Mogor Isoriscu: “There is no limit to learning.” Financial education is required not only at the top of society, but also in the critical mass of the population

Major Isorisco at the Financial Education Forum

Financial education is essential not only at the top of society, but also in the critical mass of the population, according to the governor of the Romanian National Bank, Mugur Isurescu, who attended the first edition of the “Finance Education Forum”.

Because resources are limited, only knowledge has no limits!

“The Financial Education Forum, which is taking place today under the High Patronage of the President of Romania, aims to discuss a reality that has been highlighted in many countries: the adaptation of sustainable development and the quality of financial education. Financial education is required not only at the top of society, but also in a critical mass of the population. A study published more than three decades ago at Harvard University aims to answer the question of why some countries are so rich and others so poor.

Gaps, according to the study, have many causes: geography, natural resources, climatic differences, slippage of history, and differences between knowing or not knowing how to organize work, the economy, the state, and society. But the chapter closest to answering the question with which the author began the analysis is the chapter on knowledge wealth. Because resources are limited, only knowledge, says the author, and rightly, I think, has no limits. It requires initiative, organization, research, and a new facing culture. And what else, I’m trying to say, could be economic and financial education, if not openness through knowledge to the safest paths to wealth, well-being and financial inclusion,” said Mogor Esuriscu.

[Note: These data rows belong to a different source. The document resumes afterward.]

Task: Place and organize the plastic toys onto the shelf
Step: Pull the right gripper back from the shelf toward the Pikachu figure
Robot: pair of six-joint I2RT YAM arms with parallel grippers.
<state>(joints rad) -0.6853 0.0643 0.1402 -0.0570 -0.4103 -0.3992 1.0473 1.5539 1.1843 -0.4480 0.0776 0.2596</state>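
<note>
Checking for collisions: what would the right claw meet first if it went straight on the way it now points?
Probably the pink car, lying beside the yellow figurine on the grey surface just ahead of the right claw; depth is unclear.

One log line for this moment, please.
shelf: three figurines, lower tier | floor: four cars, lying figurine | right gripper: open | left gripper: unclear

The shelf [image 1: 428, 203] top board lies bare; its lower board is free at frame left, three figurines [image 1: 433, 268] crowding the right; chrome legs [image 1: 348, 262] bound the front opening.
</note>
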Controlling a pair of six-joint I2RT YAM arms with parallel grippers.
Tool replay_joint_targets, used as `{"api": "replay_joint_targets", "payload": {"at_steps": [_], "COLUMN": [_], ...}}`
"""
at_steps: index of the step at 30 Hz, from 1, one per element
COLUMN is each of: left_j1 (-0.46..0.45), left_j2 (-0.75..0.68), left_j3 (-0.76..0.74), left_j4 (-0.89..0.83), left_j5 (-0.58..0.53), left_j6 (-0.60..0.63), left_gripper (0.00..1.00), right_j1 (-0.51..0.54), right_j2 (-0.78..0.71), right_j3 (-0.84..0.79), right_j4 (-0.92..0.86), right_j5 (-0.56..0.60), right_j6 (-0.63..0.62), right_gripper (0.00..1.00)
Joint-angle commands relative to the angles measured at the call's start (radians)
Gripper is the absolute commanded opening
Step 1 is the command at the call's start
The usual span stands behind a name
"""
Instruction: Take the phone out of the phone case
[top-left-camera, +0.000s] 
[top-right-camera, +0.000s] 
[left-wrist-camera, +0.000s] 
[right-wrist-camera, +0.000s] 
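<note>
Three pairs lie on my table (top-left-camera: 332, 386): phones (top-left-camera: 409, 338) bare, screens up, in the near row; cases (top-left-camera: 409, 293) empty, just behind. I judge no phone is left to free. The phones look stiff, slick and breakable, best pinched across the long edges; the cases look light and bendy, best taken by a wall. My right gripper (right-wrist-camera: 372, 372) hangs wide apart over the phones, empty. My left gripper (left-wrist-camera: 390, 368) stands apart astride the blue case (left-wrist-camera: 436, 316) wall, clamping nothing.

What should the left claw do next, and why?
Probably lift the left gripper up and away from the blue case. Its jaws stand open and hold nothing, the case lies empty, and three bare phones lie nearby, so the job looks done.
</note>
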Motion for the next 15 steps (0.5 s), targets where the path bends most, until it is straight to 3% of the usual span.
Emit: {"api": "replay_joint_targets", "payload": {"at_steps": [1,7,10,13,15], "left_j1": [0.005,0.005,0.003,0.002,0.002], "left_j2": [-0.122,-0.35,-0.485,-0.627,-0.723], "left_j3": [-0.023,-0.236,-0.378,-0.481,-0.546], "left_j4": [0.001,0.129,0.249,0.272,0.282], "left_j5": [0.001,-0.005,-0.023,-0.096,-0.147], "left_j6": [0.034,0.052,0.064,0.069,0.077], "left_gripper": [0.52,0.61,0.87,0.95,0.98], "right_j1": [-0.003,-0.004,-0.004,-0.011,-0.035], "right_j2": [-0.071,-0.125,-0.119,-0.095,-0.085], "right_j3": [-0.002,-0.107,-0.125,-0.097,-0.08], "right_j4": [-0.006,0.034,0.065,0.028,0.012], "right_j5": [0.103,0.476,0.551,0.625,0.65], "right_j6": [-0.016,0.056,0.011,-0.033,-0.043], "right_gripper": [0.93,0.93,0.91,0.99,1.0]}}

According to the governor, the results of this study are not new. At the end of the seventies, the academic Mircea Malleta, the only Romanian member of the Club of Rome, presented his report with the title suggestive. “There is no limit to learning”, Positively oriented towards knowledge-based development, in contrast to the first report entitled “The Limits to Growth”, which called for restraining economic growth in almost all countries around the world, and predicted the depletion of the planet’s natural resources.

He said that in NBR, the team that launched the reform in September 1990 towards a two-story, market-economy banking system was aware of these things and that was why the central bank was still talking about financial education in a broad sense since 1991.

“We knew it simply at that time. We created since 1991 and subsequently developed, including by building a modern and solid physical and professional infrastructure, the Romanian Banking Institute. Since 1992, the Bank has regularly provided the public with unified information packages, both for general culture and for To provide a useful database for analysts. The bar of information flow has been constantly raised by regular series of events: press conferences, banking financial seminars, seminars and conferences, Isoriescu said.

He said that financial education also includes a change of mindset and that “many mindsets that do not correlate well with the market economy are firmly rooted in our culture,” and a concerted and joint effort is beneficial.

What is “Borderless Learning”?

This report examines how learning can help bridge the gap between people. Learning must be understood in a broad sense that goes beyond traditional terms such as teaching and education. For the authors, learning means an approach to both knowledge and life that emphasizes human initiative. It involves acquiring and practicing new methodologies, new skills, new attitudes, and new values ​​necessary to live in an ever-changing world.

Lifelong learning is the process of preparing to deal with new situations. It may or may not emerge consciously, usually from experience of real-life situations, although simulated or imagined situations can also stimulate learning. Virtually every individual, learner or not, experiences the learning process – and perhaps none of us are currently learning at the required levels, intensity, and speeds – to deal with the complexities of modern life today.